L’embrasement de Notre-Dame a suscité un élan d’émotion et de générosité international à la vélocité exacerbée par les réseaux sociaux. Mais à l’immédiateté des injonctions qu’il a généré doit désormais succéder le temps long de la restauration, rythmé par les progrès du travail des historiens, architectes, ingénieurs, historiens de l’art et autres spécialistes, et motivé par la volonté d’assurer une reconstruction qui permettra de préserver la polysémie unique de l’édifice.

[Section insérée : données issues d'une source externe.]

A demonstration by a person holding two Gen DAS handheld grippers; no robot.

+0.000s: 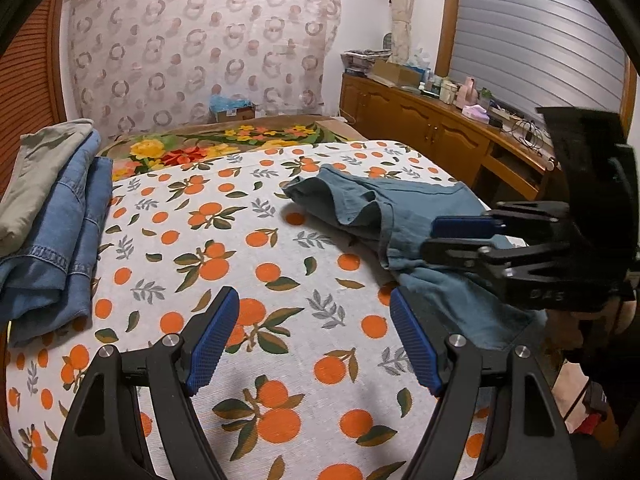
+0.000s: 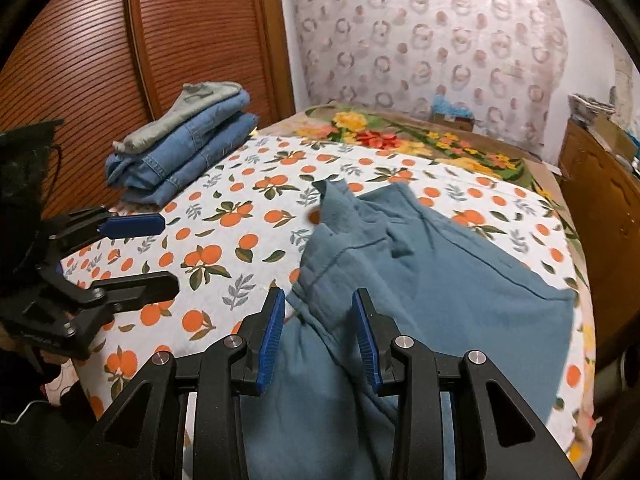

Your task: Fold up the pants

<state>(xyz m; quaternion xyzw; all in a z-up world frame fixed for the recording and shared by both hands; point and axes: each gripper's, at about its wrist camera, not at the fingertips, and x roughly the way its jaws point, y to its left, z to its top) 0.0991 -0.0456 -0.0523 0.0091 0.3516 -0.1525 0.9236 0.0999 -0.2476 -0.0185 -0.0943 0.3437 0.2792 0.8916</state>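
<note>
Teal-blue pants (image 2: 440,272) lie crumpled on the orange-print bedsheet (image 2: 224,240), partly hanging over the near edge. My right gripper (image 2: 320,336) is open, its blue pads either side of a fold of the pants, not clamping it. In the left wrist view the pants (image 1: 400,216) lie to the right, and the right gripper (image 1: 444,236) shows over them with its jaws apart. My left gripper (image 1: 314,340) is open and empty above bare sheet, left of the pants; it also shows in the right wrist view (image 2: 170,252).
A stack of folded jeans with a grey garment on top (image 1: 52,220) sits at the bed's left side, also in the right wrist view (image 2: 184,144). A floral blanket (image 1: 224,144) lies beyond. A wooden cabinet (image 1: 432,128) with clutter runs along the right.
</note>
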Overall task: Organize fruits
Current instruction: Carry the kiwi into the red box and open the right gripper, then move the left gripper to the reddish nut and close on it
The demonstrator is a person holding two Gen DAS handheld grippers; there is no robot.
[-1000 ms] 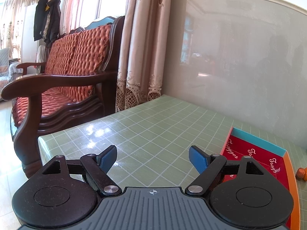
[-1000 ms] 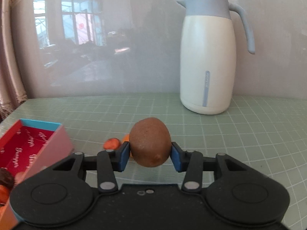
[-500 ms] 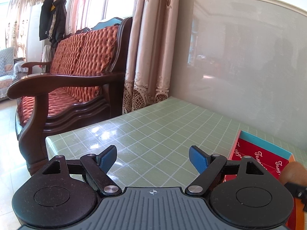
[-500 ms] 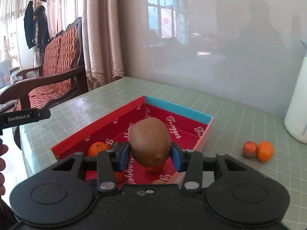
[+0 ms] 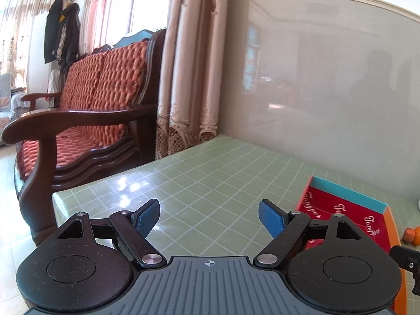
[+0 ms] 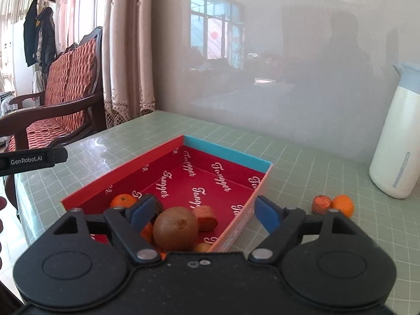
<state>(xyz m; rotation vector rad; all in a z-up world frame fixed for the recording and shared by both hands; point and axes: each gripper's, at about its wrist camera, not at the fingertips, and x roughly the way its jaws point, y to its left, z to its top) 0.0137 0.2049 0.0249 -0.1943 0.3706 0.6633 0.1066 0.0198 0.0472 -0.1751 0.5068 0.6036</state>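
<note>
My right gripper (image 6: pixel 204 214) is open above the near end of the red box (image 6: pixel 225 155). A brown kiwi (image 6: pixel 175 227) lies in the box below the jaws, apart from both pads, beside an orange (image 6: pixel 123 200), a dark fruit and a carrot piece (image 6: pixel 206 216). A small orange (image 6: pixel 342 204) and a carrot stub (image 6: pixel 321 204) lie on the table right of the box. My left gripper (image 5: pixel 209 216) is open and empty over the green table, left of the box (image 5: pixel 349 191). The two loose pieces also show in the left wrist view (image 5: pixel 412 235).
A white thermos jug (image 6: pixel 396 141) stands at the back right by the wall. A wooden sofa with red cushions (image 5: pixel 86 110) and curtains (image 5: pixel 189 78) stand off the table's left edge. The other gripper's tip (image 6: pixel 31 158) shows at the left of the right wrist view.
My right gripper opened and let go of the kiwi, which now lies in the box. It came in lower over the box. The left gripper barely moved.
</note>
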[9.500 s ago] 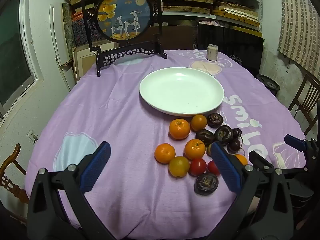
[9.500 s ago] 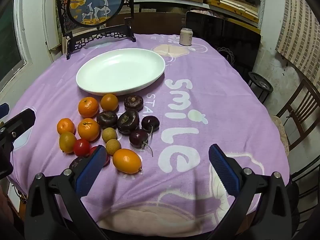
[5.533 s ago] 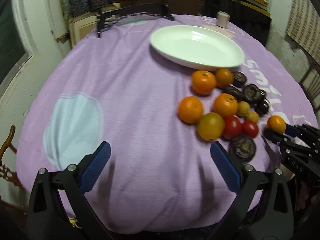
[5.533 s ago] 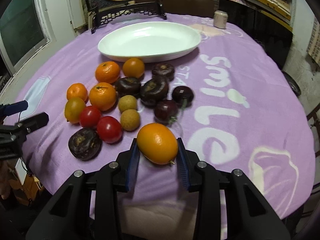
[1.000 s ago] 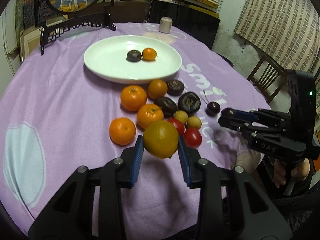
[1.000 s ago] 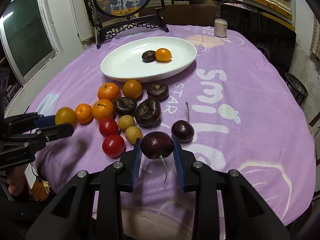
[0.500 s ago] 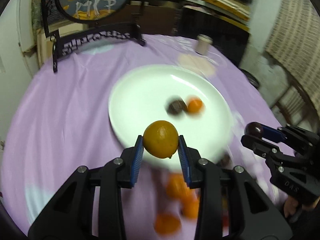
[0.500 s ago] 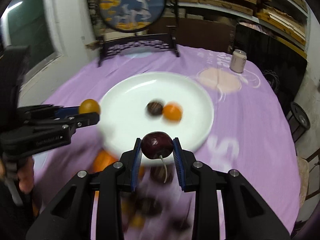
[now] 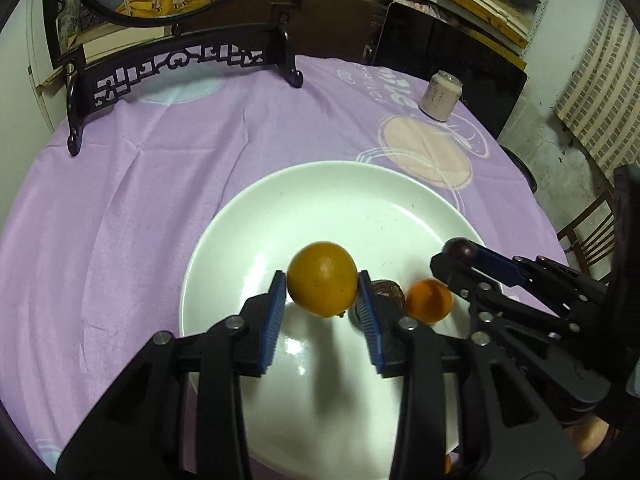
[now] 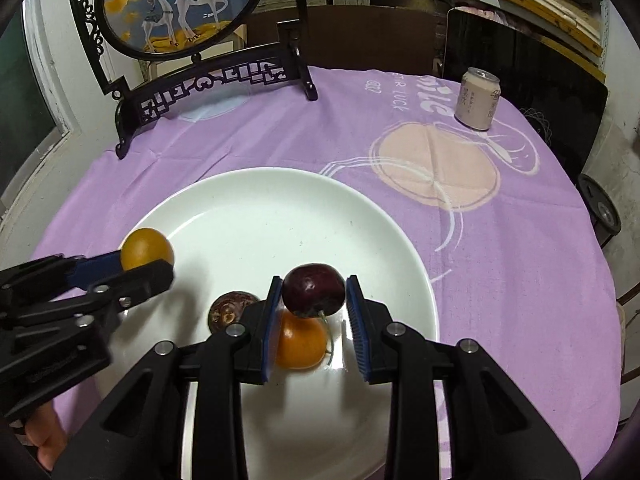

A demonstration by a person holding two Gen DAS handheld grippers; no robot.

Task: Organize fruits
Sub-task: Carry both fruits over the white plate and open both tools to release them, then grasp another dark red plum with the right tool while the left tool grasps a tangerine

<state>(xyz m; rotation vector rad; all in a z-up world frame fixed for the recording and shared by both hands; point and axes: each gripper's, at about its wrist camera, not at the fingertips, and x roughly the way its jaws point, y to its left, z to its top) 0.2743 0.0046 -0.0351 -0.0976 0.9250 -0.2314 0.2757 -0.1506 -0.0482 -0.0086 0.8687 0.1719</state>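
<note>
Centre frame: left gripper (image 9: 322, 312) jaws opening, round yellow-orange citrus fruit (image 9: 322, 279) between blue pads above white round plate (image 9: 256, 216). Right of it: dark wrinkled fruit (image 9: 387, 292), small orange fruit (image 9: 429, 300) on plate.

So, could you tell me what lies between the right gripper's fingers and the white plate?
A dark cherry, over a small orange fruit on the plate, in the right wrist view.
</note>
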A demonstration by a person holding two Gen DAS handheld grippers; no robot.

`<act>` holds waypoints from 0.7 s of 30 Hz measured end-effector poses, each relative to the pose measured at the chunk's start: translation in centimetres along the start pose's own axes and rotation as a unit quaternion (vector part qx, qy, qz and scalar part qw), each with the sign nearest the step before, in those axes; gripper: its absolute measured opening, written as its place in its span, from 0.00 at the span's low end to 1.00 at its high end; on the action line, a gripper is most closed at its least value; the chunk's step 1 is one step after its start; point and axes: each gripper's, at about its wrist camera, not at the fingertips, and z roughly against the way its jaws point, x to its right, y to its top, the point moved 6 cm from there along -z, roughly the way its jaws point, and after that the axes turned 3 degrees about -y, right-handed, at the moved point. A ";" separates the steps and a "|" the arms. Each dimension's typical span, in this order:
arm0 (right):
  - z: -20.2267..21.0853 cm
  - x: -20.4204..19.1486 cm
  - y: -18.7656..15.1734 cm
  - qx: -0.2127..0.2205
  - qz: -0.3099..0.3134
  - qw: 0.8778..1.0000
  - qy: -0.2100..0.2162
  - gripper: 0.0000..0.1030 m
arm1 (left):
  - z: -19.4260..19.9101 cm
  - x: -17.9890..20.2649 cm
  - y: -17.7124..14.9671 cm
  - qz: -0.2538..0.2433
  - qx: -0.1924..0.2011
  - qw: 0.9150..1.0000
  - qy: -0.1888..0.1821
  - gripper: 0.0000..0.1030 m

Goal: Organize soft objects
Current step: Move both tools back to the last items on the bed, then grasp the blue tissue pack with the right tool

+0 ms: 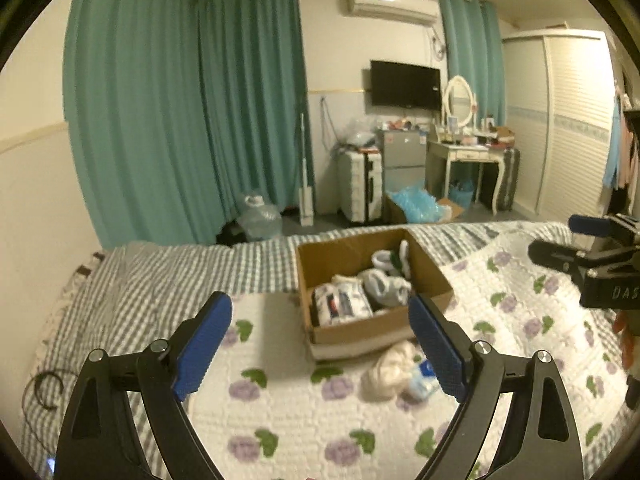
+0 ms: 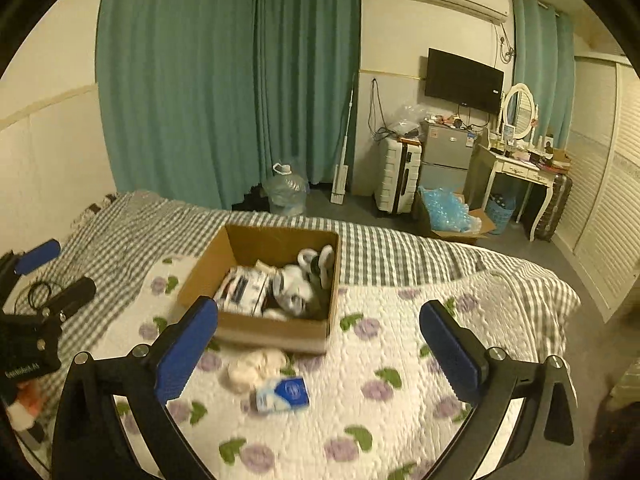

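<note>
Blue-padded jaws of the left gripper (image 1: pixel 320 344) stood wide apart over the bed, clamped on nothing; the right gripper (image 2: pixel 318 354) likewise had its jaws spread and held nothing. Two soft things lay loose on the floral quilt (image 2: pixel 400 420): one cream bundle (image 2: pixel 256 368) touching one blue-and-white tissue pack (image 2: pixel 283 394), both just in front of the single cardboard box (image 2: pixel 256 328). Inside the box sat several more soft items, too jumbled to count.
</note>
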 end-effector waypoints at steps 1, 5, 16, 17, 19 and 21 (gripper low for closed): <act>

Mon premier souvenir de Notre-Dame remonte à l’enfance, sous la forme d’un puzzle de mille pièces représentant la façade ouest de la cathédrale, prise sans doute dans les années 1970 au vu des véhicules circulant sur les quais et des habits des badauds. Il y eut ensuite la découverte de la cathédrale elle-même, l’admiration devant ses beffrois et son chevet, le plaisir de laisser le regard errer sur le kaléidoscope de couleurs des grandes roses, le temps passé à déambuler dans les nefs latérales en découvrant un tableau jusque-là ignoré, l’agréable flânerie sur le parvis un soir d’été. Émotions personnelles, banales, presque convenues, mais aussi reflet des innombrables expériences vécues autour de la cathédrale par tant de personnes qui se croisent sous le regard de Notre-Dame et se reconnaissent, l’espace d’un instant, une identité commune.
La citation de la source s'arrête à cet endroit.